### PROBLEM DESCRIPTION
Write out all the data again, exactly as it stands.

Source records

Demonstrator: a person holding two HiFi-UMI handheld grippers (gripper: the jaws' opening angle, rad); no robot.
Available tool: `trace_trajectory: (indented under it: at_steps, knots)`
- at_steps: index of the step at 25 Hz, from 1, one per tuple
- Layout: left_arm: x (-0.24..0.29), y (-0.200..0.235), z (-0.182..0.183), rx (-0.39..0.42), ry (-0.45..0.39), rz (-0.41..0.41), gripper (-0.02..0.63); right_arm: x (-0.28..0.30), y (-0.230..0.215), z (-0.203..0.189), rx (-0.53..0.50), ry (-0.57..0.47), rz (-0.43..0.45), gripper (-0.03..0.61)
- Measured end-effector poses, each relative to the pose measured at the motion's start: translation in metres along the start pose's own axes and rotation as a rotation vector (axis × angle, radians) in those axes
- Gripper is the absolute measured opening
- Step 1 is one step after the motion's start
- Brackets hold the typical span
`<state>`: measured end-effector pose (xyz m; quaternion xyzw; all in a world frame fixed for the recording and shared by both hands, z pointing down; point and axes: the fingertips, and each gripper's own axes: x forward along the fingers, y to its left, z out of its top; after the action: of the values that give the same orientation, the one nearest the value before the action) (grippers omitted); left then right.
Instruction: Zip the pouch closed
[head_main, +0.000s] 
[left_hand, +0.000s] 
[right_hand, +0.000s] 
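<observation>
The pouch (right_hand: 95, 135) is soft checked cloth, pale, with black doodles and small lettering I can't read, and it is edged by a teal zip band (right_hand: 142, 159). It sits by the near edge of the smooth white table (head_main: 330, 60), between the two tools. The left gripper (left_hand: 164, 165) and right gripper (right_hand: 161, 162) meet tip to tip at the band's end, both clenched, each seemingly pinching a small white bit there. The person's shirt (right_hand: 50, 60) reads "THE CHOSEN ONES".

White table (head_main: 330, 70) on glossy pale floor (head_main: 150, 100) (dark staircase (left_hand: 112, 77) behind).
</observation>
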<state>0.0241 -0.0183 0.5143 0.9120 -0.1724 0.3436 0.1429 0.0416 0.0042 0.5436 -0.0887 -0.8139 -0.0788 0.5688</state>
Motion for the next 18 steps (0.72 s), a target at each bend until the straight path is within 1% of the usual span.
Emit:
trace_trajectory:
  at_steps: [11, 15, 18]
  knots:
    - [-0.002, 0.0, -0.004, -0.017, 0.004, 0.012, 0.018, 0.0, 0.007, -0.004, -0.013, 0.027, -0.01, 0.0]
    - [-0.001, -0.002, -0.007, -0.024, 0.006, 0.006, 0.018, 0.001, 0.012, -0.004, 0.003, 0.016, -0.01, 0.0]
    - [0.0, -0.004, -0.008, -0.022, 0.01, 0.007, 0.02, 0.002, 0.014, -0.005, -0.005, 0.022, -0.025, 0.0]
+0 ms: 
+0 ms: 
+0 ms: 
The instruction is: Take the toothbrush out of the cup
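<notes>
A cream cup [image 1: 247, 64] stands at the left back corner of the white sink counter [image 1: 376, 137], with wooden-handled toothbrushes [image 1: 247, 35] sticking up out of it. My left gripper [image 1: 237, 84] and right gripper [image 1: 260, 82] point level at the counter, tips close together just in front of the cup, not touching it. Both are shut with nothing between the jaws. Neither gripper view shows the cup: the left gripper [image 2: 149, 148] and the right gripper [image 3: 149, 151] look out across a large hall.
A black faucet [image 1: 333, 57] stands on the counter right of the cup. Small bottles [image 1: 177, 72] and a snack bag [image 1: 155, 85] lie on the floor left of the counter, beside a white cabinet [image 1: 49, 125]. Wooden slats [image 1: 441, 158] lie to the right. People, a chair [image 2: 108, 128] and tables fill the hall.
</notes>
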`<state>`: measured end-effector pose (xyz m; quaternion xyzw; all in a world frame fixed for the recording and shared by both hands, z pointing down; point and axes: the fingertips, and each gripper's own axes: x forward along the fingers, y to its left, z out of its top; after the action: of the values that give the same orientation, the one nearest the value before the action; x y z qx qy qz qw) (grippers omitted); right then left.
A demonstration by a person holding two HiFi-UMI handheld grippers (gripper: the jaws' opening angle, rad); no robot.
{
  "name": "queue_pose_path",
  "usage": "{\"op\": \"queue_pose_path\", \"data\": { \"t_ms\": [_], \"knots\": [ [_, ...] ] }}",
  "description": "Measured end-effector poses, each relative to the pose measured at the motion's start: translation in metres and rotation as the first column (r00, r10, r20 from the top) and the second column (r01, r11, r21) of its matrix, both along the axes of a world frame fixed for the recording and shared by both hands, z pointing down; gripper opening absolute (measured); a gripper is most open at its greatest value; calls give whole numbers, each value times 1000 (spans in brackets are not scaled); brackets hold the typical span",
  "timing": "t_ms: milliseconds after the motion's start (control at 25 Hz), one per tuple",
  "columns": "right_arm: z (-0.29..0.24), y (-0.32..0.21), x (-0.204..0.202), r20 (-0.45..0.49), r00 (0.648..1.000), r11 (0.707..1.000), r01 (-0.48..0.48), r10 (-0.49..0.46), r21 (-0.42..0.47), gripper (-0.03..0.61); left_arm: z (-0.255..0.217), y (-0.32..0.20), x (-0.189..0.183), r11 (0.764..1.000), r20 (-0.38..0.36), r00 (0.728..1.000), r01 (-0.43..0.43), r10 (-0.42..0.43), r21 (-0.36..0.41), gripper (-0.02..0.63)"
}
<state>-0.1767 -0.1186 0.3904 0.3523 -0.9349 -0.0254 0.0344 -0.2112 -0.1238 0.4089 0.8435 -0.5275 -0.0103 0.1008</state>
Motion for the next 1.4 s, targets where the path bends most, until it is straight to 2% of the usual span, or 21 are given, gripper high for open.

### RESPONSE TO THE TASK
Demonstrator: a person holding two HiFi-UMI handheld grippers (gripper: the jaws' opening angle, rad); no robot.
Available tool: `trace_trajectory: (indented under it: at_steps, knots)`
- at_steps: index of the step at 25 Hz, from 1, one per tuple
- Layout: left_arm: x (-0.24..0.29), y (-0.200..0.235), z (-0.182..0.183), rx (-0.39..0.42), ry (-0.45..0.39), rz (-0.41..0.41), gripper (-0.02..0.63); right_arm: x (-0.28..0.30), y (-0.230..0.215), z (-0.203..0.189), rx (-0.53..0.50), ry (-0.57..0.47), rz (-0.43..0.45), gripper (-0.03..0.61)
- Measured end-effector poses, each relative to the pose measured at the motion's start: translation in metres along the start pose's own axes and rotation as a rotation vector (axis × angle, radians) in those axes
- Gripper is the absolute measured opening
- Step 1 is one step after the motion's start
- Brackets hold the typical span
`<state>`: measured end-effector pose (xyz m; quaternion xyzw; all in a world frame fixed for the recording and shared by both hands, z pointing down; point and axes: the fingertips, and each gripper's own axes: x forward along the fingers, y to its left, z out of its top; after the action: of the values that give the same orientation, the one nearest the value before the action) (grippers omitted); left then right.
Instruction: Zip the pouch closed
[head_main, +0.000s] 
[left_hand, +0.000s] 
[right_hand, +0.000s] 
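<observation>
The pouch (right_hand: 95, 135) is soft checked cloth, pale, with black doodles and small lettering I can't read, and it is edged by a teal zip band (right_hand: 142, 159). It sits by the near edge of the smooth white table (head_main: 330, 60), between the two tools. The left gripper (left_hand: 164, 165) and right gripper (right_hand: 161, 162) meet tip to tip at the band's end, both clenched, each seemingly pinching a small white bit there. The person's shirt (right_hand: 50, 60) reads "THE CHOSEN ONES".

White table (head_main: 330, 70) on glossy pale floor (head_main: 150, 100) (dark staircase (left_hand: 112, 77) behind).
</observation>
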<state>0.0241 -0.0183 0.5143 0.9120 -0.1724 0.3436 0.1429 0.0416 0.0042 0.5436 -0.0887 -0.8139 -0.0788 0.5688</state>
Motion for the next 18 steps (0.72 s), a target at each bend until the straight path is within 1% of the usual span.
Emit:
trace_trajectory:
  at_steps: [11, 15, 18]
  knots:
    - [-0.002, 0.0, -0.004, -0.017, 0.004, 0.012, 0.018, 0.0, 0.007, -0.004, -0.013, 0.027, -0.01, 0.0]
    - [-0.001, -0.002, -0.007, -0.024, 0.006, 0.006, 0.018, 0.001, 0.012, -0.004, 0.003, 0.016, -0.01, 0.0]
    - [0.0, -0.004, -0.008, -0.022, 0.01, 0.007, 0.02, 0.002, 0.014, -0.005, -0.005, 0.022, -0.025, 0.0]
+0 ms: 
+0 ms: 
+0 ms: 
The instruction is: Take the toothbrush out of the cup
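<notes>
A cream cup [image 1: 247, 64] stands at the left back corner of the white sink counter [image 1: 376, 137], with wooden-handled toothbrushes [image 1: 247, 35] sticking up out of it. My left gripper [image 1: 237, 84] and right gripper [image 1: 260, 82] point level at the counter, tips close together just in front of the cup, not touching it. Both are shut with nothing between the jaws. Neither gripper view shows the cup: the left gripper [image 2: 149, 148] and the right gripper [image 3: 149, 151] look out across a large hall.
A black faucet [image 1: 333, 57] stands on the counter right of the cup. Small bottles [image 1: 177, 72] and a snack bag [image 1: 155, 85] lie on the floor left of the counter, beside a white cabinet [image 1: 49, 125]. Wooden slats [image 1: 441, 158] lie to the right. People, a chair [image 2: 108, 128] and tables fill the hall.
</notes>
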`<state>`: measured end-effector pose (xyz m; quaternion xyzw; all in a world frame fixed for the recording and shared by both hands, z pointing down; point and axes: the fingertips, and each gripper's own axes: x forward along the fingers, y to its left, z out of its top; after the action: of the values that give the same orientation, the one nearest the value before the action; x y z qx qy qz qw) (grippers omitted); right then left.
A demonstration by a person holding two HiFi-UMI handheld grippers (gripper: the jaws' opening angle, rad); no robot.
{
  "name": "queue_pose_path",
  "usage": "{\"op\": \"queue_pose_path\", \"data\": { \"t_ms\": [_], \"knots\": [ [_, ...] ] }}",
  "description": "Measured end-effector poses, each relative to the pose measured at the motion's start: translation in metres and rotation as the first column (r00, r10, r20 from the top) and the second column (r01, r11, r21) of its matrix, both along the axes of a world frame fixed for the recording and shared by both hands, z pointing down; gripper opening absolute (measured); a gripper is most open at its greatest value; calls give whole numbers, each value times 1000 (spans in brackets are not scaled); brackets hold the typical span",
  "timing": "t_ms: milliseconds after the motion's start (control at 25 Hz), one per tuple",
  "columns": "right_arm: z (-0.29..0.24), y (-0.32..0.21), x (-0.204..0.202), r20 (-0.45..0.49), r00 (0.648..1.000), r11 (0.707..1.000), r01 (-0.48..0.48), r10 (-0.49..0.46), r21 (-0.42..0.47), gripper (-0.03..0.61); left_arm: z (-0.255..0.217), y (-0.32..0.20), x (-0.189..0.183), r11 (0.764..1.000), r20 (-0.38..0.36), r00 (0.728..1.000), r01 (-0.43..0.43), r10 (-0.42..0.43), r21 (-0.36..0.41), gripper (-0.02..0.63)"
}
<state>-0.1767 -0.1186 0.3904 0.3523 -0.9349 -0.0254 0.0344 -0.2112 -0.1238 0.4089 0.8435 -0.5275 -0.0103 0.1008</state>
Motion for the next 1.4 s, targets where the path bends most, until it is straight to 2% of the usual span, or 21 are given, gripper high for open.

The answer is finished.